YOUR OBJECTIVE >> Scan the entries below and extract each line with the word "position" in it.

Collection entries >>

________________________

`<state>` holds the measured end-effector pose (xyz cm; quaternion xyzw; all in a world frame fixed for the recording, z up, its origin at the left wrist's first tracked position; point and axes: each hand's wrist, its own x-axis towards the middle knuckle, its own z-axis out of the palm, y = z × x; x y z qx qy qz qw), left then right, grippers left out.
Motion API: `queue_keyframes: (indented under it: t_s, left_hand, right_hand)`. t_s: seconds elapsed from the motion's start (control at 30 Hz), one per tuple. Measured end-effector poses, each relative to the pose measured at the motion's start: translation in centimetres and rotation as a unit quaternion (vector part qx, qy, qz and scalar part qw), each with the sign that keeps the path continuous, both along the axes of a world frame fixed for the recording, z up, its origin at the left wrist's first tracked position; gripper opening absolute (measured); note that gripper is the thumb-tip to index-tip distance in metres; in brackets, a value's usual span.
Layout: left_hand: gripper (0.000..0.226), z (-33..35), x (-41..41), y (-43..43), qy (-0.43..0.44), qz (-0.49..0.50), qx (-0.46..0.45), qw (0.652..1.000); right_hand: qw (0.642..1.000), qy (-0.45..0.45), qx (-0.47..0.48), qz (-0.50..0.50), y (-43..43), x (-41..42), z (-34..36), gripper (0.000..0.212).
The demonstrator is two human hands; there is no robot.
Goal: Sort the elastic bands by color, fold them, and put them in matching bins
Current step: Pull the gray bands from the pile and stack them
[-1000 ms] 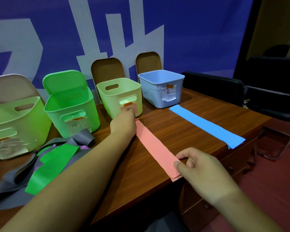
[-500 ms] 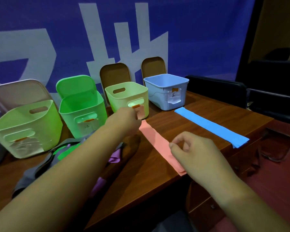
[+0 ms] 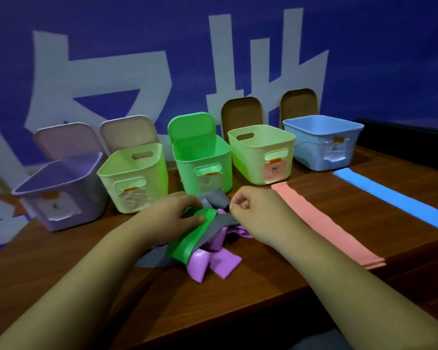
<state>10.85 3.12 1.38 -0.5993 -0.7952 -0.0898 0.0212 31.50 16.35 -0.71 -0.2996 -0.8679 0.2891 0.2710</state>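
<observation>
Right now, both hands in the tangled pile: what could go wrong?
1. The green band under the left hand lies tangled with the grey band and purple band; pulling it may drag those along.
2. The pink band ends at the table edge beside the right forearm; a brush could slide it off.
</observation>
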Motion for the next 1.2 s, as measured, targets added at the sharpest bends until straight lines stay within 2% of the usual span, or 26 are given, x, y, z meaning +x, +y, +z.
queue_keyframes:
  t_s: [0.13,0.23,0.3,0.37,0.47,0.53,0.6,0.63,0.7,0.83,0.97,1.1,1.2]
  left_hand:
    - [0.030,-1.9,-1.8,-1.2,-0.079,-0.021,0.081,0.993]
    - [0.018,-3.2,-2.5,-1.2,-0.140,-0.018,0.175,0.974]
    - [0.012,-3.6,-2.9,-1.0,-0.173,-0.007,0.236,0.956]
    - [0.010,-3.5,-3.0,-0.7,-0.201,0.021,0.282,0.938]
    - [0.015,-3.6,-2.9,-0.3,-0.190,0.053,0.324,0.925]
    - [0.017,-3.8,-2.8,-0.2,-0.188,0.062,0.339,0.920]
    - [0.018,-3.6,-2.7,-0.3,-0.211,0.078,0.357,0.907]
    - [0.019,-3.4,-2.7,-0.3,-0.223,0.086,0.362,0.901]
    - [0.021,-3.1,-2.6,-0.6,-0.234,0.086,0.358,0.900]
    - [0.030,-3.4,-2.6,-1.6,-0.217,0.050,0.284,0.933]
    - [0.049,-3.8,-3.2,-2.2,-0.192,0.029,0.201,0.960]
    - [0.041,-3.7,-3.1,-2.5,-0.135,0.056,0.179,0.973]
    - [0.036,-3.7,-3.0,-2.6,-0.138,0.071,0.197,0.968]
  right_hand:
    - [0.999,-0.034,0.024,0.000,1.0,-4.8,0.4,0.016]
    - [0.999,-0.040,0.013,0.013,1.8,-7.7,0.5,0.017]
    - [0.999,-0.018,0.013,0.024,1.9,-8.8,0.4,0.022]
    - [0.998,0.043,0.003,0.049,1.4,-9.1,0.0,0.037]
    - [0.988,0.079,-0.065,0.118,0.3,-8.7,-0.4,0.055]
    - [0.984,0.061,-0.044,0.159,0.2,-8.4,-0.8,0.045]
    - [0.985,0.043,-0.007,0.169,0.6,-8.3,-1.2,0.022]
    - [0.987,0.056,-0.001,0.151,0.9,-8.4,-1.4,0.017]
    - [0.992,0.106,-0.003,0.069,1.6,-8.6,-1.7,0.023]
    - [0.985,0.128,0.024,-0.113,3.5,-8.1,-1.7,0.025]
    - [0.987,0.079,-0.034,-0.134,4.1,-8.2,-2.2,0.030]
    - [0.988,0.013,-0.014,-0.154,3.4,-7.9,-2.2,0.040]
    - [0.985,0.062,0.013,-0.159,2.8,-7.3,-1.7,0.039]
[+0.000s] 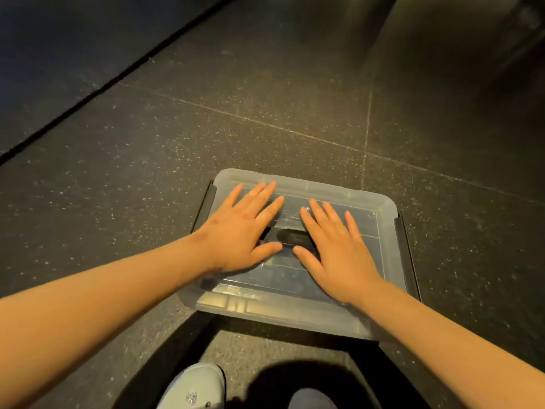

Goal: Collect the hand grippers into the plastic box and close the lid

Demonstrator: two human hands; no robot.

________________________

RESULT FOR THIS TASK >>
`<state>` holds the measured end-effector pose (xyz cm; quaternion xyzw; all in a world frame fixed for the recording, z up, its origin at the left wrist's first tracked position; point and axes: each hand's wrist, its own x-axis towards the middle knuckle, its own z-axis out of the palm, y = z × x; x y z qx qy qz qw), left then right, grippers left out.
Motion API: `queue_keyframes: (indented under it: t_s, left_hand, right_hand)`. t_s: seconds elapsed from the motion's start (control at 30 Hz), one per tuple. Measured end-effector poses, each relative to the pose measured at the motion's start: translation in centimetres and rotation as a unit quaternion (vector part qx, qy, qz and scalar part qw), each with the sign that keeps the path continuous, both along the axes of a world frame fixed for the recording, z up, its origin at the left wrist's first tracked position; gripper opening absolute (measured); note that gripper is the thumb-tip to index-tip distance in metres; in brackets, a value's usual span.

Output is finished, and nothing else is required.